ECLI:NL:CRVB:2006:AZ0863
Centrale Raad van Beroep
- Hoger beroep
- Rechtspraak.nl
Weigering van bijzondere bijstand voor tandheelkundige hulp en de gevolgen van nalatigheid
In deze zaak gaat het om het hoger beroep van appellante tegen de uitspraak van de rechtbank ’s-Gravenhage van 12 september 2005, waarin het beroep tegen het besluit van het College van burgemeester en wethouders van de gemeente ’s-Gravenhage ongegrond werd verklaard. Het College had bij besluit op bezwaar van 26 april 2004 het eerdere besluit van 30 september 2003 gehandhaafd, waarbij aan appellante bijzondere bijstand was verleend in de kosten van tandheelkundige hulp in de vorm van een lening. Dit besluit was genomen op basis van het feit dat appellante niet tijdig een machtiging had aangevraagd bij de zorgverzekeraar, waardoor zij niet meer in aanmerking kwam voor vergoeding van de kosten.
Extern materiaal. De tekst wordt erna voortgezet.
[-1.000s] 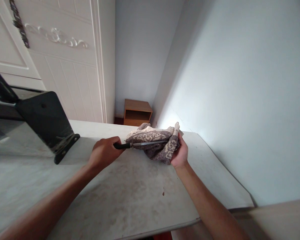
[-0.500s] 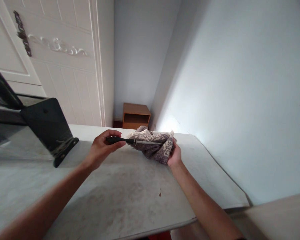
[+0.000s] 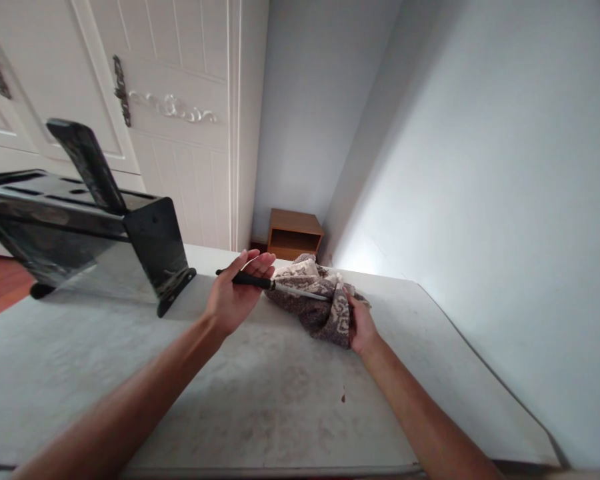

De Centrale Raad van Beroep heeft de aangevallen uitspraak bevestigd. De Raad oordeelt dat het College terecht bijzondere bijstand heeft verleend in de vorm van een lening. De Raad is van mening dat appellante, gezien de aard van de behandeling, zich tijdig tot de zorgverzekeraar had moeten wenden om voor vergoeding van de kosten in aanmerking te komen. De Raad heeft geen voldoende aanknopingspunten gevonden voor de stelling van appellante dat zij niet in staat was om dit te doen. De nalatigheid van appellante leidt ertoe dat de gevolgen van het niet aanvragen van de vergoeding voor haar risico komen.
De uitspraak is gedaan door T.G.M. Simons en in tegenwoordigheid van A.H. Polderman-Eelderink als griffier. De zitting vond plaats op 5 september 2006, waarbij appellante werd bijgestaan door haar advocaten. Het College was niet verschenen. De Raad concludeert dat het hoger beroep niet slaagt en ziet geen aanleiding voor een veroordeling in de proceskosten.